◆ **Brief**
Copy only what lies from the line containing "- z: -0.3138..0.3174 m" through the line containing "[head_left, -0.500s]" in the entries below, keeping both end lines exact and dropping every picture.

◆ **Records to use**
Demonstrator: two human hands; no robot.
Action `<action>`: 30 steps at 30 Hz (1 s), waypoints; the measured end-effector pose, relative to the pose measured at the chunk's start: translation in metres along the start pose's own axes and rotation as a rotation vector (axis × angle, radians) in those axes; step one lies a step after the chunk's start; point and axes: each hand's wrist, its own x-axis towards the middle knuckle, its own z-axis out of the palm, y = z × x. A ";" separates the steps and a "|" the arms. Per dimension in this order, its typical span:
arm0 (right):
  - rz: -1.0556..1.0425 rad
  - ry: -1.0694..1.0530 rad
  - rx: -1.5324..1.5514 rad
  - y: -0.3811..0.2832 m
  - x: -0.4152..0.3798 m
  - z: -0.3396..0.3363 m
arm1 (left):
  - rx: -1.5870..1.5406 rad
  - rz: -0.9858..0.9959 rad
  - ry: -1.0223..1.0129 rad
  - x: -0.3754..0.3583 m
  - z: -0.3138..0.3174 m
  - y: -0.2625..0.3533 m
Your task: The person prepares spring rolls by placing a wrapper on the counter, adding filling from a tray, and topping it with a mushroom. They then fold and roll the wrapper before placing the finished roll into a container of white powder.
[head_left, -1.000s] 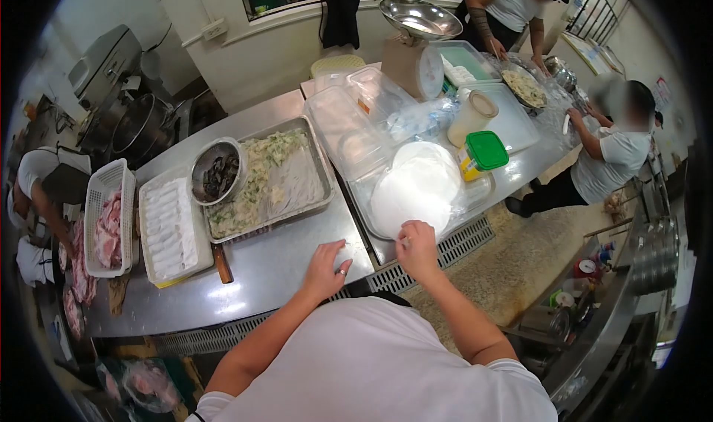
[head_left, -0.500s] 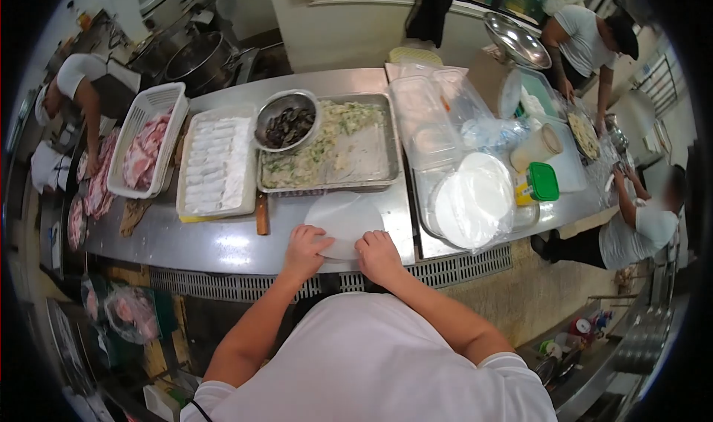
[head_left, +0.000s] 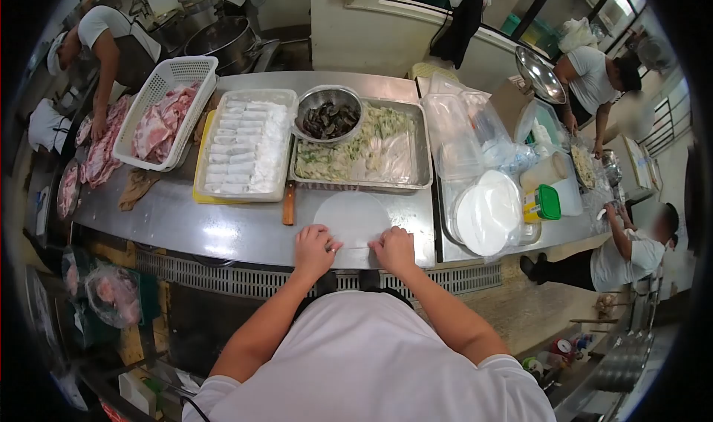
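A round, translucent rice paper wrapper lies flat on the steel table in front of me. My left hand has its fingers curled at the wrapper's near left edge, thumb pointing inward. Opposite it, my right hand pinches at the near right edge. Just beyond the wrapper is a metal tray of pale filling with green bits. A steel bowl of dark pieces rests over the tray's left end. Left of that, white rolls lie in rows in a plastic tray.
A knife with a wooden handle lies by the filling tray. Raw meat fills a white basket at left. A stack of round white wrappers and a green-lidded tub stand at right. Other people work at both sides.
The view has shifted, so the table's things appear further right. My hands have drawn slightly toward me along the wrapper's near edge; the wrapper lies flatter.
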 end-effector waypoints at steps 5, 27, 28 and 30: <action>0.153 -0.051 -0.045 -0.015 0.008 -0.004 | 0.145 0.461 -0.081 0.001 0.003 0.006; -0.073 0.157 0.279 0.032 0.113 -0.081 | -0.050 0.088 0.103 0.012 0.014 0.005; -0.076 0.107 0.249 0.035 0.135 -0.084 | -0.025 0.074 0.097 0.009 0.014 0.005; -0.086 0.003 0.187 0.044 0.178 -0.080 | -0.001 0.064 0.093 0.007 0.014 0.004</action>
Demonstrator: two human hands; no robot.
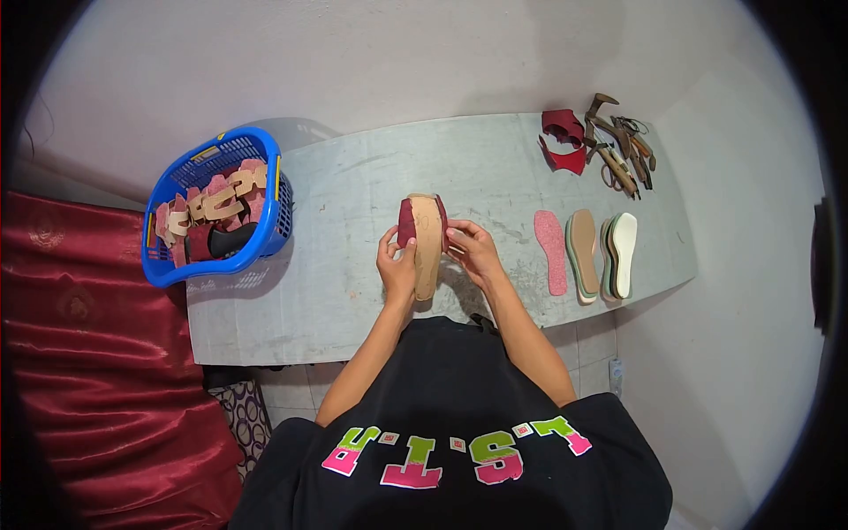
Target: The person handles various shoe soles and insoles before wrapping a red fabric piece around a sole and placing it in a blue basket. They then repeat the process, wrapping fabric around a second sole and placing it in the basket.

◆ **Written reply**
  - z: -0.3138..0.3174 m
  - y: -0.2625..0.3533 m
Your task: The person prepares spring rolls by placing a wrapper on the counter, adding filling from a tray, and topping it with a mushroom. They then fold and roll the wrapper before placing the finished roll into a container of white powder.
[head_left, -1.000s] 
[head_left, -0.500s] 

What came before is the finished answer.